“9/10”: The Most Common (Yet Inconsequential) Fraction

I remember when gasoline prices eclipsed the $1.00 mark in the 1980s.  This inevitable event had a deep psychological impact on my parents, who bemoaned the constantly rising cost of gas (and other necessities) and determined our family had to tighten our belts to make ends meet.

The remnants of America’s pre-$1.00 per gallon days still exist today.  Drive around town and you’ll certainly see gas stations with prices ending in 9/10 of a cent.  We see it everywhere, and it has always been this way.  Accordingly, most of us don’t think twice about it.

But some do find this fractional pricing annoying, misleading, or improper, to varying degrees.  A common proposal to remedy this practice is to eliminate it altogether.

However, beware what you ask for!  If this practice should come to an end, two possibilities exist.  Gas prices will either (i) rise by 1/10 of a cent per gallon, or (ii) fall by 9/10 of a cent.  Now, I don’t own or operate a gas station, but I’m fairly confident that no gas station will choose to lower its prices by 9/10 of a cent (and lose revenues) when it can raise its prices by a much smaller margin (and increase revenues).

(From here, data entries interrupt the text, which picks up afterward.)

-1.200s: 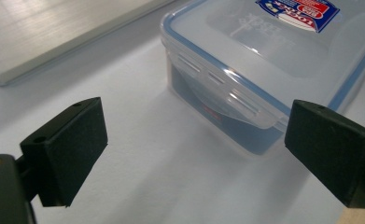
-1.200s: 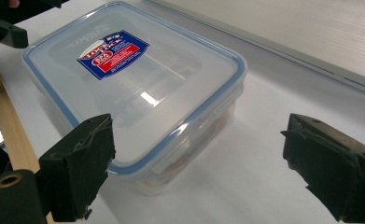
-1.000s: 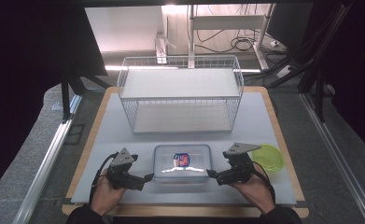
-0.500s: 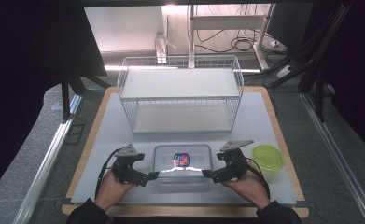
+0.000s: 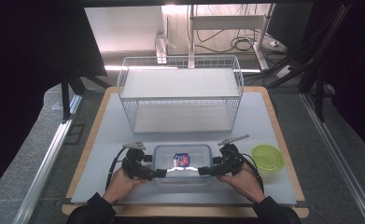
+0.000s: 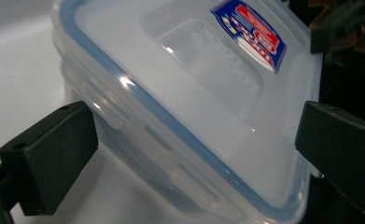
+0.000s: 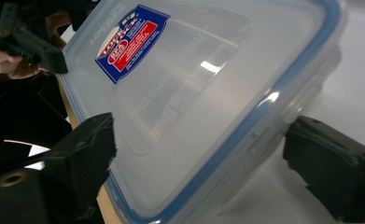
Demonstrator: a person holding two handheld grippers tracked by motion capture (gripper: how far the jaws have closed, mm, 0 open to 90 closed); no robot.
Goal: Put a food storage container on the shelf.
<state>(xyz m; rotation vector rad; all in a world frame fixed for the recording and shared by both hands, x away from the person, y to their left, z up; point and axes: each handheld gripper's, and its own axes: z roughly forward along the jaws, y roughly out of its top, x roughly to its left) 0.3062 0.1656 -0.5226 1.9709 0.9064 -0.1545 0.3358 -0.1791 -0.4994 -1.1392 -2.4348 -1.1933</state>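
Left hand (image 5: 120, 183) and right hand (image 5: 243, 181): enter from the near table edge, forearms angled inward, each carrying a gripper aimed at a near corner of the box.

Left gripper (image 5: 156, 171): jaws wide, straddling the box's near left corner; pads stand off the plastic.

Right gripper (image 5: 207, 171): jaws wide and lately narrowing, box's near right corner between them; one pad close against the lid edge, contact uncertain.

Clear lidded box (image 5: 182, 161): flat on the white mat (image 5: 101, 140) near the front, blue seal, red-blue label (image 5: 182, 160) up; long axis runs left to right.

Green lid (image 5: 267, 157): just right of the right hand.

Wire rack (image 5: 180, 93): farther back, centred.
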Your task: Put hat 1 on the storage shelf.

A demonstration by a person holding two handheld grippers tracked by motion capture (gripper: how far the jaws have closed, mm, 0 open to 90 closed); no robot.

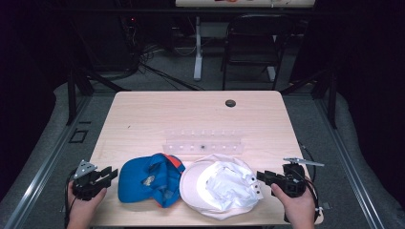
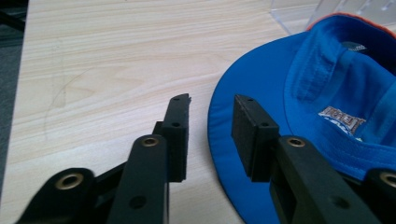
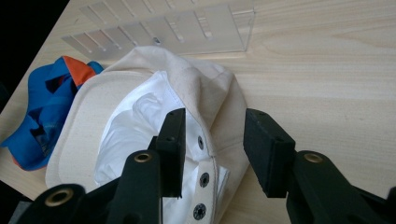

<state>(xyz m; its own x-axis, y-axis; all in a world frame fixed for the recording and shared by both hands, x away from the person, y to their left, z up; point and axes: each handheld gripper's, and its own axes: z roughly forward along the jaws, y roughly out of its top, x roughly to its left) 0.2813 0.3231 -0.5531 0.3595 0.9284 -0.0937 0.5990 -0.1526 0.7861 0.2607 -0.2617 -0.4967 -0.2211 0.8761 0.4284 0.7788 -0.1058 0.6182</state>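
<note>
The soft blue cloth cap with the orange back (image 1: 145,179) lies upside down on the pale wooden desk (image 1: 191,114), touching the cream cloth cap with the white lining (image 1: 219,188) at its 3 o'clock. The left gripper (image 2: 212,114) is spread, with the blue brim's edge between its jaws, not pinched. It may grab only a thin edge and slip. The right gripper (image 3: 215,135) is spread around the cream cap's back strap. A pull could drag both caps into the clear plastic rack (image 1: 203,143) at 12 o'clock.

blue cap (image 2: 327,116) cropped at frame edge, its badge lettering unreadable
</note>
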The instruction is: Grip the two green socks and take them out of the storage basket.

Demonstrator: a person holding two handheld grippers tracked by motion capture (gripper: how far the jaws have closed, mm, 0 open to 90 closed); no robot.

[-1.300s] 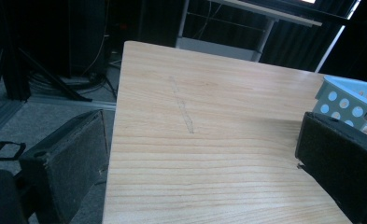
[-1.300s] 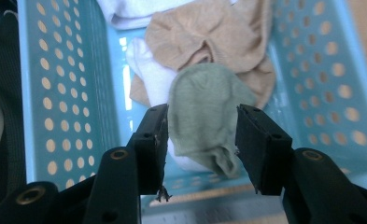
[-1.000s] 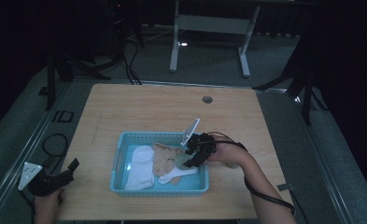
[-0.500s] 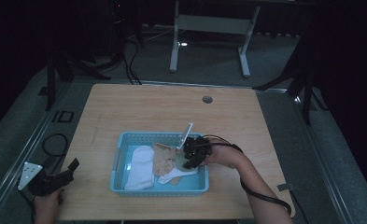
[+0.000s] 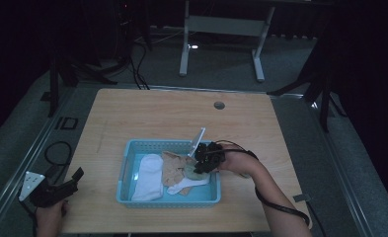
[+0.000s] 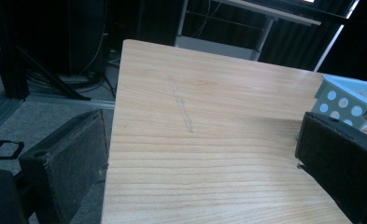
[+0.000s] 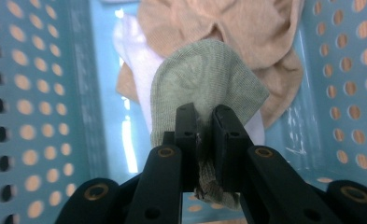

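Right gripper (image 7: 204,122) pinches a green knit sock (image 7: 204,77) over the perforated blue plastic basket (image 5: 132,148) (tan and white socks inside), left gripper (image 6: 195,154) gapes open over woodgrain table (image 6: 209,107).

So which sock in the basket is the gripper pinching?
The grey-green sock, clamped in the right gripper. The white sock and tan sock lie loose in the basket.

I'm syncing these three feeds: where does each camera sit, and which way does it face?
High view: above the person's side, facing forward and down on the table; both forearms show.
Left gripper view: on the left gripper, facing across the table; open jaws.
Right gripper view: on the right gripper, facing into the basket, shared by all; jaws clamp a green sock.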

If gasoline prices indeed rise in light of this hypothetical choice, the obvious losers are the consuming public.  But the hit to one’s pocketbook is far less than what you might imagine.  Consider the following:

  1. Americans consumed 138.6 billion gallons of gasoline in 2010.  That is the equivalent of nearly 380 million gallons per day.  A price increase of 1/10 of a cent in 2010 would have resulted in additional profits of $138.6 million for gas retailers.  This isn’t an inconsequential sum!
  2. However, the typical American driver consumes between 600 and 700 gallons of gasoline each year.  If the price of gasoline was increased by 1/10 of a cent, each driver’s share of the $138.6 million in additional profits for gas retailers is less than $1.
  3. Conversely, if the price of gasoline was decreased by 9/10 of a cent, the average American driver would enjoy savings of a whopping $6 per year.

Note that the major oil companies would enjoy only a small fraction of the financial benefits from such a price increase.  This is true because most retail gas stations are privately-owned.  For example, the Exxon Mobil Corporation itself owned or leased just 13% of the nearly 10,000 Exxon and Mobil retail service stations in the U.S., as of December 31, 2010.

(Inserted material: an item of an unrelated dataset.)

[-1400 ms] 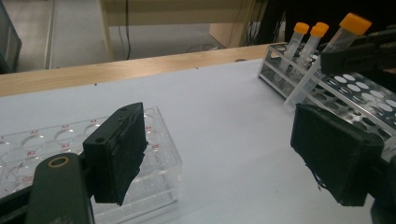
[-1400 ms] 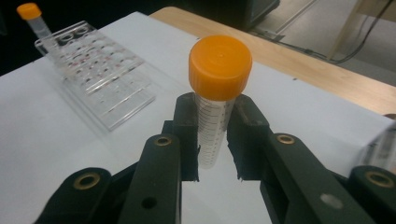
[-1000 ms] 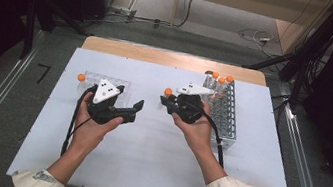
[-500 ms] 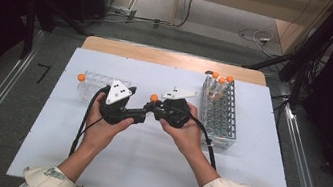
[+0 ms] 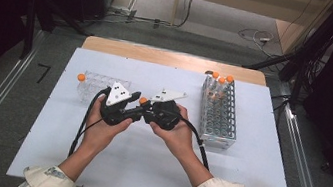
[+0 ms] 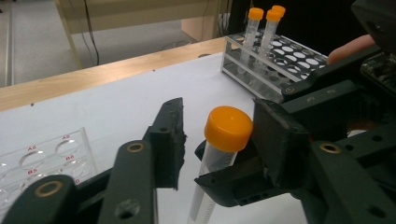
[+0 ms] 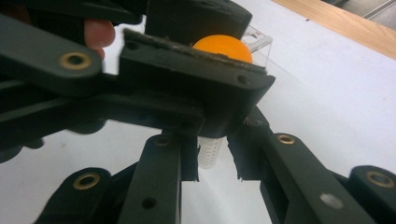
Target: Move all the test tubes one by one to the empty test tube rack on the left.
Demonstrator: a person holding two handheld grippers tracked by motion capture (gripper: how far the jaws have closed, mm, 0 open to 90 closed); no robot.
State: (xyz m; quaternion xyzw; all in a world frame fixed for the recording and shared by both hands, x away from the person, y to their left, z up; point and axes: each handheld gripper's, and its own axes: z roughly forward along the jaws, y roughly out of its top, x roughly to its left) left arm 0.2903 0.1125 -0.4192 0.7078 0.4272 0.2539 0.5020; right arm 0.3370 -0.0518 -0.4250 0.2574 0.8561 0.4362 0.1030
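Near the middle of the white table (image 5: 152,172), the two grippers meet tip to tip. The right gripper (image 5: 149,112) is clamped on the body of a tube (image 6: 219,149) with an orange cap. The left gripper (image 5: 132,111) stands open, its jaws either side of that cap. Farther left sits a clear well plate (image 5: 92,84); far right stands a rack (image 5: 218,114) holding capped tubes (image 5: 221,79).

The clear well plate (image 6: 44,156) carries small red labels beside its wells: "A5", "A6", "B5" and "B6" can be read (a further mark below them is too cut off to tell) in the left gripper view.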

Neither would the various layers of government benefit significantly from this price increase.  The Federal tax on gasoline is an excise tax imposed on a per-unit basis (i.e., 18.4 cents per gallon), not on a percentage of sales, so Uncle Sam would not be affected.  State and local taxes vary from state-to-state (and even city-to-city) but average approximate 23 cents per gallon.  Only where a state imposes a sales tax on gasoline sales would that state benefit from a 1/10 cent price increase.

The industry’s practice of “adding” 9/10 of a cent to every gallon may seem inconsequential, and to the individual consumer it probably is, but you’ll continue to see this now-famous fraction for years to come.